== Data for the task ==
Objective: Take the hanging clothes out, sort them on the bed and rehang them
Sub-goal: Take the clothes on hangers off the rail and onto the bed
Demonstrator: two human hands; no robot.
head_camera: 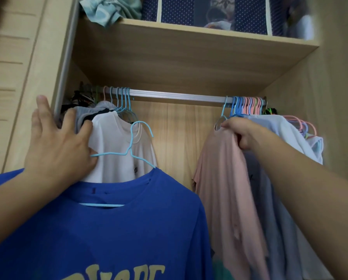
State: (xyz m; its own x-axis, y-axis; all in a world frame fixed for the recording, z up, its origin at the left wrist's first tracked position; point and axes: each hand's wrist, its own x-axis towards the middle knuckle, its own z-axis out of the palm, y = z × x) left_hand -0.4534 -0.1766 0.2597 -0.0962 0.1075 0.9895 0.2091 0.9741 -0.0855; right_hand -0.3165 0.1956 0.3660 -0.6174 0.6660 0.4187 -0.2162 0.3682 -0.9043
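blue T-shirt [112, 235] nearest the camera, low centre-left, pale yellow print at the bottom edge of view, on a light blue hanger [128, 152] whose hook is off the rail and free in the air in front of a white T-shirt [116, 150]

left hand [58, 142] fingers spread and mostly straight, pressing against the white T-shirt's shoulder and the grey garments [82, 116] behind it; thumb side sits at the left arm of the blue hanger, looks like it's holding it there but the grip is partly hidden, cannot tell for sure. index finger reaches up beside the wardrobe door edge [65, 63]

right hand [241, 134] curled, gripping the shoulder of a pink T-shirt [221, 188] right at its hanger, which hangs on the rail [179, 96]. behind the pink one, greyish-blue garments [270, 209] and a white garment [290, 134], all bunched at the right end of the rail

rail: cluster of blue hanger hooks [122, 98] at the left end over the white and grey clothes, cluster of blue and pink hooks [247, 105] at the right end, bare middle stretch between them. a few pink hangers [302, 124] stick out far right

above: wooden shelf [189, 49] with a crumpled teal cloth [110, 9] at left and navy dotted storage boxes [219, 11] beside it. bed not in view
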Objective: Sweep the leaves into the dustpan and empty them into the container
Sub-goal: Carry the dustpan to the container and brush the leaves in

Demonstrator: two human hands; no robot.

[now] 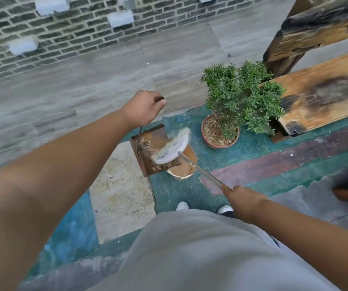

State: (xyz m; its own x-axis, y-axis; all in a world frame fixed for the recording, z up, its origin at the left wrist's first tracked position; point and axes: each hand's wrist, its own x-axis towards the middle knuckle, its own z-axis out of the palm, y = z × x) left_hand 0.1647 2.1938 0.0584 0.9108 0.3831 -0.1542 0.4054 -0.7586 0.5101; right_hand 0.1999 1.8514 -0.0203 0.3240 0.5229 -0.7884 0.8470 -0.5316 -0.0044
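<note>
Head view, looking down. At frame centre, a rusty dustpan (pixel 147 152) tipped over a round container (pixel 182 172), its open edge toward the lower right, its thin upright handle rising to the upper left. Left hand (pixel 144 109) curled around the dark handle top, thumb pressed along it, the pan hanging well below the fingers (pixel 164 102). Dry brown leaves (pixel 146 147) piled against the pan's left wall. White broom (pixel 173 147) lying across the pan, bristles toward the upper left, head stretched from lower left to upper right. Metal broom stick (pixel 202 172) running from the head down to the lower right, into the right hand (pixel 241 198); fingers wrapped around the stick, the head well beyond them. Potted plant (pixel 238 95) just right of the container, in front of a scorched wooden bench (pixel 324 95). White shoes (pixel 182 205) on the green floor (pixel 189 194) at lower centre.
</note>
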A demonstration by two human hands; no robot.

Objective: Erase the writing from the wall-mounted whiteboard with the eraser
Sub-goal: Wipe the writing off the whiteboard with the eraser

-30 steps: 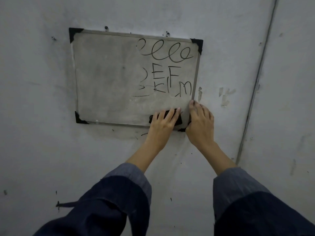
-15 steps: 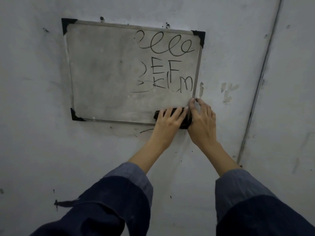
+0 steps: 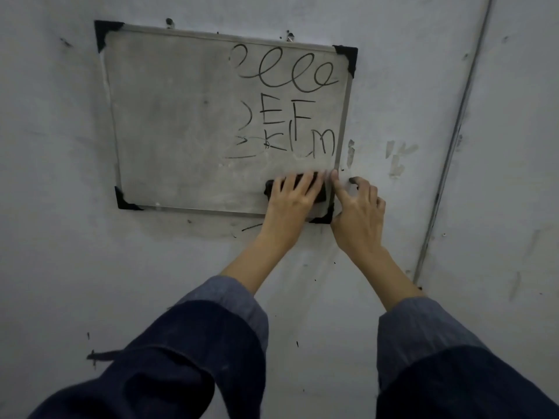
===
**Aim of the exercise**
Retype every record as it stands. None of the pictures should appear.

**Written response**
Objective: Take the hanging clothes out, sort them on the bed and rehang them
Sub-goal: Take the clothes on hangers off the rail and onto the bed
Demonstrator: two human hands; no robot.
head_camera: 
State: (xyz m; its own x-axis, y-axis; all in a world frame fixed for the recording, z up, its origin at the left wrist's first tracked position; point and axes: each hand's wrist, its own x-axis towards the middle knuckle, its own z-axis out of the palm, y = z × x) left_hand -0.4534 -0.1766 0.2597 -0.0962 0.1075 0.9895 0.2091 0.9741 -0.0855; right_hand -0.3165 0.1956 0.3660 -0.6174 0.6660 0.4187 -0.2162 0.3682 -0.9043
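blue T-shirt [112, 235] nearest the camera, low centre-left, pale yellow print at the bottom edge of view, on a light blue hanger [128, 152] whose hook is off the rail and free in the air in front of a white T-shirt [116, 150]

left hand [58, 142] fingers spread and mostly straight, pressing against the white T-shirt's shoulder and the grey garments [82, 116] behind it; thumb side sits at the left arm of the blue hanger, looks like it's holding it there but the grip is partly hidden, cannot tell for sure. index finger reaches up beside the wardrobe door edge [65, 63]

right hand [241, 134] curled, gripping the shoulder of a pink T-shirt [221, 188] right at its hanger, which hangs on the rail [179, 96]. behind the pink one, greyish-blue garments [270, 209] and a white garment [290, 134], all bunched at the right end of the rail

rail: cluster of blue hanger hooks [122, 98] at the left end over the white and grey clothes, cluster of blue and pink hooks [247, 105] at the right end, bare middle stretch between them. a few pink hangers [302, 124] stick out far right

above: wooden shelf [189, 49] with a crumpled teal cloth [110, 9] at left and navy dotted storage boxes [219, 11] beside it. bed not in view
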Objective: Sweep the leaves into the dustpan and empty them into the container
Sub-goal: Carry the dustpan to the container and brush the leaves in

Demonstrator: two human hands; no robot.

[now] 

State: (xyz m; its own x-axis, y-axis; all in a world frame fixed for the recording, z up, its origin at the left wrist's first tracked position; point and axes: each hand's wrist, its own x-axis towards the middle knuckle, its own z-axis out of the palm, y = z × x) left_hand 0.1647 2.1938 0.0584 0.9108 0.3831 -0.1542 0.4054 -0.7586 0.5101; right_hand 0.1999 1.8514 -0.0203 0.3240 0.5229 -0.7884 0.8470 -0.5316 -0.0044
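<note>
Head view, looking down. At frame centre, a rusty dustpan (pixel 147 152) tipped over a round container (pixel 182 172), its open edge toward the lower right, its thin upright handle rising to the upper left. Left hand (pixel 144 109) curled around the dark handle top, thumb pressed along it, the pan hanging well below the fingers (pixel 164 102). Dry brown leaves (pixel 146 147) piled against the pan's left wall. White broom (pixel 173 147) lying across the pan, bristles toward the upper left, head stretched from lower left to upper right. Metal broom stick (pixel 202 172) running from the head down to the lower right, into the right hand (pixel 241 198); fingers wrapped around the stick, the head well beyond them. Potted plant (pixel 238 95) just right of the container, in front of a scorched wooden bench (pixel 324 95). White shoes (pixel 182 205) on the green floor (pixel 189 194) at lower centre.
</note>
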A demonstration by two human hands; no robot.

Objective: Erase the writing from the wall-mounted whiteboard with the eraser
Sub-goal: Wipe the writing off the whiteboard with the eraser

-30 steps: 
-15 steps: 
+0 steps: 

With this, the exercise has been completed.